• _ACTIVITY_
Only the closing stretch of the material is wanted: the line containing "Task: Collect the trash" and every line after it, transcribed exactly.

• • • • • • •

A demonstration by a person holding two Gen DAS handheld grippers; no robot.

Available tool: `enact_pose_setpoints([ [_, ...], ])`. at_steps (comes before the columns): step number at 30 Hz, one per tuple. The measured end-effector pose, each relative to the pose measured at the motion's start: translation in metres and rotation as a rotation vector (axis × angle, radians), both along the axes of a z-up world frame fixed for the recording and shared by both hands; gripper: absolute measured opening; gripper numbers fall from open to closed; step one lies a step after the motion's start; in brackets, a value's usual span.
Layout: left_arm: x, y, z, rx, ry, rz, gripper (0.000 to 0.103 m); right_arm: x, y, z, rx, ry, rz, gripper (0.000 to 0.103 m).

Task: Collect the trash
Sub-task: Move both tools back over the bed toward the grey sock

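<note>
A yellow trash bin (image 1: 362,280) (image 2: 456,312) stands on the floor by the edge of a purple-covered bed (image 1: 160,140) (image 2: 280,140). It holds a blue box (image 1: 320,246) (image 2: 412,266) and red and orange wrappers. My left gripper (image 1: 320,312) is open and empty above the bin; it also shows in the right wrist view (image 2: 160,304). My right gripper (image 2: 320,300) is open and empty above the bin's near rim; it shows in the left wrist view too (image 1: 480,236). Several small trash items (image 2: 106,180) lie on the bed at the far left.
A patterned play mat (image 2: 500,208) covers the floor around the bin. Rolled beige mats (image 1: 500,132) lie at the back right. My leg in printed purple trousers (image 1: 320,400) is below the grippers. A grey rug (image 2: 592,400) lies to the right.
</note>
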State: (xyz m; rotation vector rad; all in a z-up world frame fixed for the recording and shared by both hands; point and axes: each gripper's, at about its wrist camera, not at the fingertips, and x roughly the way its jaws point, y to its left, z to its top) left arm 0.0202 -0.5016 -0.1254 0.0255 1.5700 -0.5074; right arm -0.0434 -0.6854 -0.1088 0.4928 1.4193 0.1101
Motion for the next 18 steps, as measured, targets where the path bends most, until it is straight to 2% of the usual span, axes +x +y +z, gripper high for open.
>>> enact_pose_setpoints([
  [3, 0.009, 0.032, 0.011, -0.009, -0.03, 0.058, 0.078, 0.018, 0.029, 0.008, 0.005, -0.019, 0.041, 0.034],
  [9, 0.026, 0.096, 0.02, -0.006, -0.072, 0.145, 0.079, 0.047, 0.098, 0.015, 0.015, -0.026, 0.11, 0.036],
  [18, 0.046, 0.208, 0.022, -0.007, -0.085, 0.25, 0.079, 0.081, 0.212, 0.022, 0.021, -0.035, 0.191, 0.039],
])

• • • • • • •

• _RESULT_
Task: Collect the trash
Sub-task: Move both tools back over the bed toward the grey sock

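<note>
A yellow trash bin (image 1: 362,280) (image 2: 456,312) stands on the floor by the edge of a purple-covered bed (image 1: 160,140) (image 2: 280,140). It holds a blue box (image 1: 320,246) (image 2: 412,266) and red and orange wrappers. My left gripper (image 1: 320,312) is open and empty above the bin; it also shows in the right wrist view (image 2: 160,304). My right gripper (image 2: 320,300) is open and empty above the bin's near rim; it shows in the left wrist view too (image 1: 480,236). Several small trash items (image 2: 106,180) lie on the bed at the far left.
A patterned play mat (image 2: 500,208) covers the floor around the bin. Rolled beige mats (image 1: 500,132) lie at the back right. My leg in printed purple trousers (image 1: 320,400) is below the grippers. A grey rug (image 2: 592,400) lies to the right.
</note>
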State: (xyz m; rotation vector rad; all in a z-up world frame fixed for the recording and shared by both hands; point and axes: each gripper's, at about its wrist camera, not at the fingertips, and x roughly the way its jaws point, y to its left, z to its top) left arm 0.0202 -0.5016 -0.1254 0.0255 1.5700 -0.5074; right arm -0.0434 -0.6854 -0.1088 0.4928 1.4193 0.1101
Motion for the next 18 steps, as measured, targets where the path bends most, until it is straight to 2% of the usual span, axes +x +y +z, gripper high for open.
>>> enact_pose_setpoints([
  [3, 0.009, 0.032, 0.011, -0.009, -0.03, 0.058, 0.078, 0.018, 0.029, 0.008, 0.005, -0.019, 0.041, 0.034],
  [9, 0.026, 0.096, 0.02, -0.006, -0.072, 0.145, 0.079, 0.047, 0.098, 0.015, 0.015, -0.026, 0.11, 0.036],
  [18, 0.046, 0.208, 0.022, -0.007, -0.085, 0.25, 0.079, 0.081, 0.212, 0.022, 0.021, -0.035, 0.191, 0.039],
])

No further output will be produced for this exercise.